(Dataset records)
======

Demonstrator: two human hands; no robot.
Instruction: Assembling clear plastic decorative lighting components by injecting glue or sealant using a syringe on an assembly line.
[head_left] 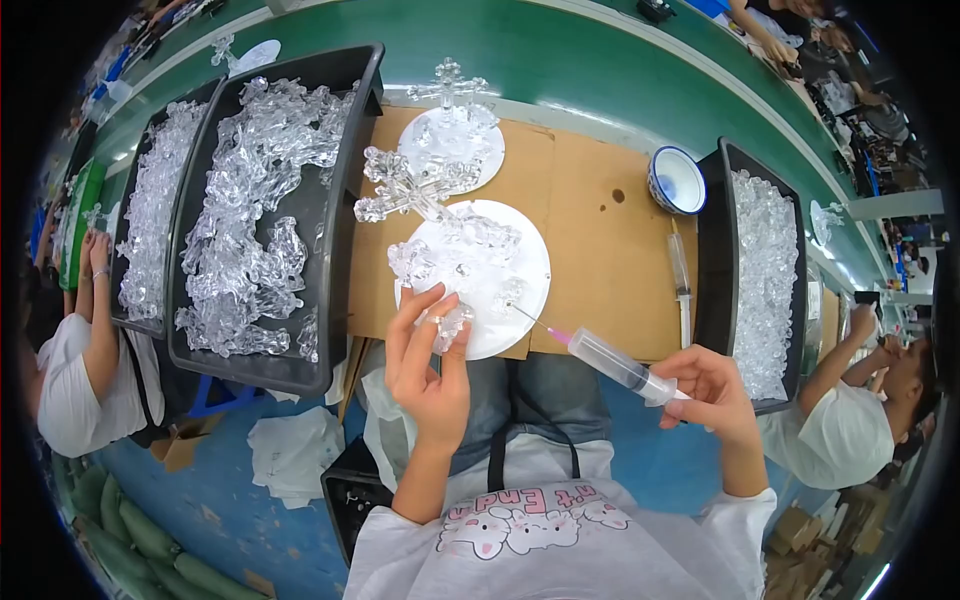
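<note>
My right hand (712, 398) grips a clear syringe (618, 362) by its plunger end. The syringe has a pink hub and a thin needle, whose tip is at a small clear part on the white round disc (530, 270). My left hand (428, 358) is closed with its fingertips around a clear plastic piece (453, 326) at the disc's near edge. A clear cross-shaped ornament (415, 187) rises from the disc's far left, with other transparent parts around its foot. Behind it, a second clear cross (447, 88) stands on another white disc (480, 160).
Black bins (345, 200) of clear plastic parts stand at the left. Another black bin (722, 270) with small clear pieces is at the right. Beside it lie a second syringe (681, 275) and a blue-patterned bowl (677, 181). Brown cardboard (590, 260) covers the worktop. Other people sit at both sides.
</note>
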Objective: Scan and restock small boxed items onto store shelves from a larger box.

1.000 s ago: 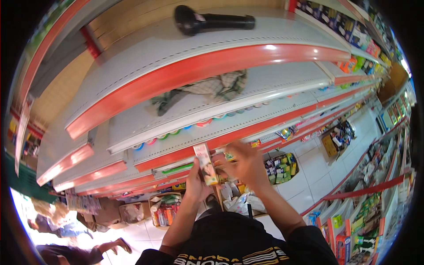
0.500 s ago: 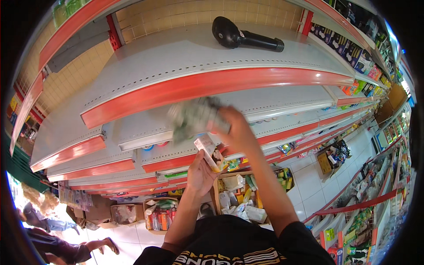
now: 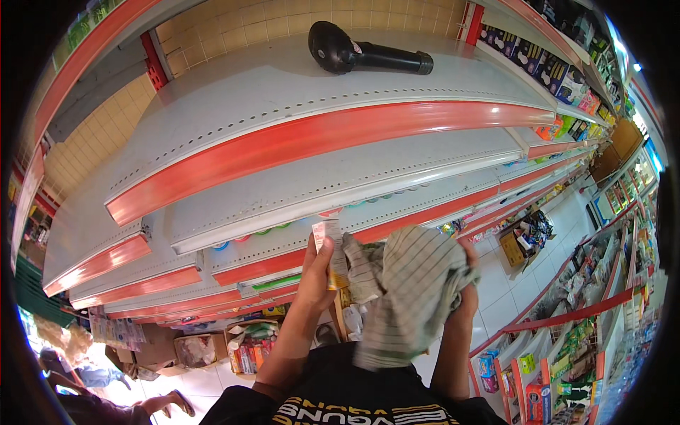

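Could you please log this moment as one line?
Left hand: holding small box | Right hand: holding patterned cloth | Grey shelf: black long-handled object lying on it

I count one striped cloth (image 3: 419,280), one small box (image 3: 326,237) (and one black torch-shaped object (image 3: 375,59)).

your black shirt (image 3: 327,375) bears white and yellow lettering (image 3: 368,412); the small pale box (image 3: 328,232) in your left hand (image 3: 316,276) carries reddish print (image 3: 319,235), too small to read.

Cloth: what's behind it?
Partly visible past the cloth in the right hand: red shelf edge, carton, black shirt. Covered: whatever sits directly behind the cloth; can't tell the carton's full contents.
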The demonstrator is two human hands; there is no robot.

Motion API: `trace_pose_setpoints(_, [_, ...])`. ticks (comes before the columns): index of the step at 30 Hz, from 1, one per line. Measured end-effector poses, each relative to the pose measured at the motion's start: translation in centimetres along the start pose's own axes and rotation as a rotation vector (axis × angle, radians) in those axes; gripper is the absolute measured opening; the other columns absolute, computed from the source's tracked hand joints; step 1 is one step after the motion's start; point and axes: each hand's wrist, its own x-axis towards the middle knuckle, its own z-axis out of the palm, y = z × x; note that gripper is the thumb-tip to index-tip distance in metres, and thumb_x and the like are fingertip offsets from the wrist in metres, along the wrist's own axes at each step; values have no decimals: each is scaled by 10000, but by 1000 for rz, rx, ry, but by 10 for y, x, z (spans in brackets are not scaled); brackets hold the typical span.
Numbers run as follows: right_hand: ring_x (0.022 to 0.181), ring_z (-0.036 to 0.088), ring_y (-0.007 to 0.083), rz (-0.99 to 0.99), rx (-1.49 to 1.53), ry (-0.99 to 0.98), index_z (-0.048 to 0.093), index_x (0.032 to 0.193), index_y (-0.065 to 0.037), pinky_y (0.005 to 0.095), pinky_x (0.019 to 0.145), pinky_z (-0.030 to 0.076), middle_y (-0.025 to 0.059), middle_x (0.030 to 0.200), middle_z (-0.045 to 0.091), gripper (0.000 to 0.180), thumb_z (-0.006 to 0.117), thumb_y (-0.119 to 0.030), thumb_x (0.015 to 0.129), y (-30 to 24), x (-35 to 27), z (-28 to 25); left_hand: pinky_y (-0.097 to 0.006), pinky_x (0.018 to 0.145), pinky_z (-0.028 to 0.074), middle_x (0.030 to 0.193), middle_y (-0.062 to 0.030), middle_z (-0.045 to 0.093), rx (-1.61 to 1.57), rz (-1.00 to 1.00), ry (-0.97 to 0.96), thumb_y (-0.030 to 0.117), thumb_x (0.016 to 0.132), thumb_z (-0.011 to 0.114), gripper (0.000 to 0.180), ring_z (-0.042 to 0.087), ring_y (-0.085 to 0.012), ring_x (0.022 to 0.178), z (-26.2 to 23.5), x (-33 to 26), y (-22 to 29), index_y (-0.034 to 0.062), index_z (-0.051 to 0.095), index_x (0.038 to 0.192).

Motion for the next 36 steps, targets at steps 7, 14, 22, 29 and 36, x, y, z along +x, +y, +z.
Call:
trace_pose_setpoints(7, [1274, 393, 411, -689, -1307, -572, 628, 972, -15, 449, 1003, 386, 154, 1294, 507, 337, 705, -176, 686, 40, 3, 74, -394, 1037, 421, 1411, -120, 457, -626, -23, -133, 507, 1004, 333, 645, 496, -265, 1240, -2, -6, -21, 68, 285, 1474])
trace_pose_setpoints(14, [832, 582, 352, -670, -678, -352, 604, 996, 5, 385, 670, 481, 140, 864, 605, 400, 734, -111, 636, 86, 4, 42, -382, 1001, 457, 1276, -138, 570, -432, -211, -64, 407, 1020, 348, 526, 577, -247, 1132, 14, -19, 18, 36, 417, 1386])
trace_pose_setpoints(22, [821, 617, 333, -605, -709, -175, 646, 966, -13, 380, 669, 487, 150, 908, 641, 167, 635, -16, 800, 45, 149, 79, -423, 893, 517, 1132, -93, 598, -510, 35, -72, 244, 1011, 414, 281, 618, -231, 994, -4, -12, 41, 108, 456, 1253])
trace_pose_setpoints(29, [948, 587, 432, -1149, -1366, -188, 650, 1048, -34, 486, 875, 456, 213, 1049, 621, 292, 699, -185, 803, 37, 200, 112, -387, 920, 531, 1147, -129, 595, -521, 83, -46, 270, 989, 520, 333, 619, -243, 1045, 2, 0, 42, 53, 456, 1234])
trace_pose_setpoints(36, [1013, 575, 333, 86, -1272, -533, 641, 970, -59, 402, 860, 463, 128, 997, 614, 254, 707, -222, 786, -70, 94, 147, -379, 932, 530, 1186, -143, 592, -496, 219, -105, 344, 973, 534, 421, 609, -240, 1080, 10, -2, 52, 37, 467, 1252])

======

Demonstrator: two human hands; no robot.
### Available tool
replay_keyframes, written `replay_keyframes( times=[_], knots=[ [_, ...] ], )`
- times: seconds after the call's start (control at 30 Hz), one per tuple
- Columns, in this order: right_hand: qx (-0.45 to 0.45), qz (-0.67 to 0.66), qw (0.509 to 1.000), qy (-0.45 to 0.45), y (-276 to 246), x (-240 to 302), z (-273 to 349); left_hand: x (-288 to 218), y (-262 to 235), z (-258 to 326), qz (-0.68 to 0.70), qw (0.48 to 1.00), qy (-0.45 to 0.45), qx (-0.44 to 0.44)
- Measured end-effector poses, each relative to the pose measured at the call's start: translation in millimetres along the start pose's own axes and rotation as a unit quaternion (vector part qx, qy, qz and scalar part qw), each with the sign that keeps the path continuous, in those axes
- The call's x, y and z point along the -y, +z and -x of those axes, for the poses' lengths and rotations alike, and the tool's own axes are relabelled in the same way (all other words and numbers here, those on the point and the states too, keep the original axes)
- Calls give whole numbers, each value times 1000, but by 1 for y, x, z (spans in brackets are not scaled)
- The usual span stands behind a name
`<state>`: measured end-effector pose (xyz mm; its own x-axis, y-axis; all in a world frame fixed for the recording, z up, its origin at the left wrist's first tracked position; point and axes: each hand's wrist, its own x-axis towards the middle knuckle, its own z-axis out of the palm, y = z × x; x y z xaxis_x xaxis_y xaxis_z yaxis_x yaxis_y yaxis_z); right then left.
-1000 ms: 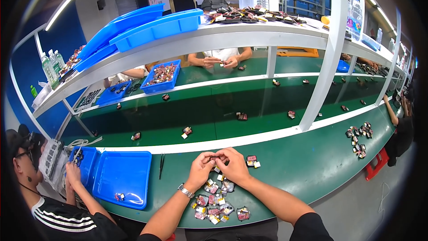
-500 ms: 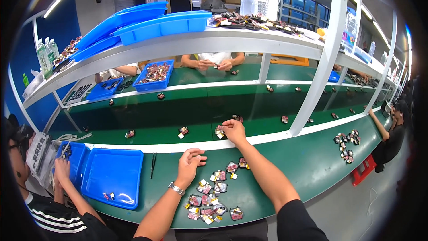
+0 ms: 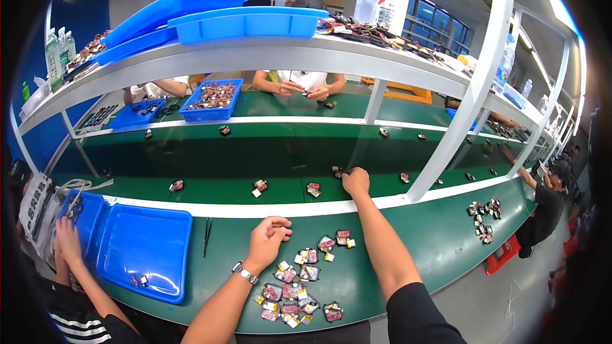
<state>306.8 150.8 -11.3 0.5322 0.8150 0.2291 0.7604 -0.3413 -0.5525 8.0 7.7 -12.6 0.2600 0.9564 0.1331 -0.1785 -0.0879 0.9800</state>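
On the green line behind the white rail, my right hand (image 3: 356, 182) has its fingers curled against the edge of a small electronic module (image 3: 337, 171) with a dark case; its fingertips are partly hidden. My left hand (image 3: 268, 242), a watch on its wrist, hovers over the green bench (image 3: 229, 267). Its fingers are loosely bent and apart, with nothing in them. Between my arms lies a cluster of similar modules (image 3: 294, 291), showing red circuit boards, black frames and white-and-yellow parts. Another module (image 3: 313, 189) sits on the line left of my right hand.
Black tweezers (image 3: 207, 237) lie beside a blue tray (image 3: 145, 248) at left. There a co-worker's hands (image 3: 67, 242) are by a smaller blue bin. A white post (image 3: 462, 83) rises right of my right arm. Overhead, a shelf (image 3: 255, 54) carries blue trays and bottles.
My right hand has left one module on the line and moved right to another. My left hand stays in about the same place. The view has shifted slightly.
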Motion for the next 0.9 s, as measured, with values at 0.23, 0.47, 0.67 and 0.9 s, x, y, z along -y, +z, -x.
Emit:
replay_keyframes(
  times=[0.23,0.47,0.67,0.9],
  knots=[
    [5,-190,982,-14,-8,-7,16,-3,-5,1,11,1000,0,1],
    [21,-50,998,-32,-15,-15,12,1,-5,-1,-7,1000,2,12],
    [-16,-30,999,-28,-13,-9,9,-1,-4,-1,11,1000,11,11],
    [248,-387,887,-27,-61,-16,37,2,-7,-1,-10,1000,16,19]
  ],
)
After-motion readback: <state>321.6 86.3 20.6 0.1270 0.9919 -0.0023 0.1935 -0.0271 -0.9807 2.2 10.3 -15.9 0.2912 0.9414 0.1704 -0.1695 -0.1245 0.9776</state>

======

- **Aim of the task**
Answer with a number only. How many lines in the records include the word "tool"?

- **Answer area**
2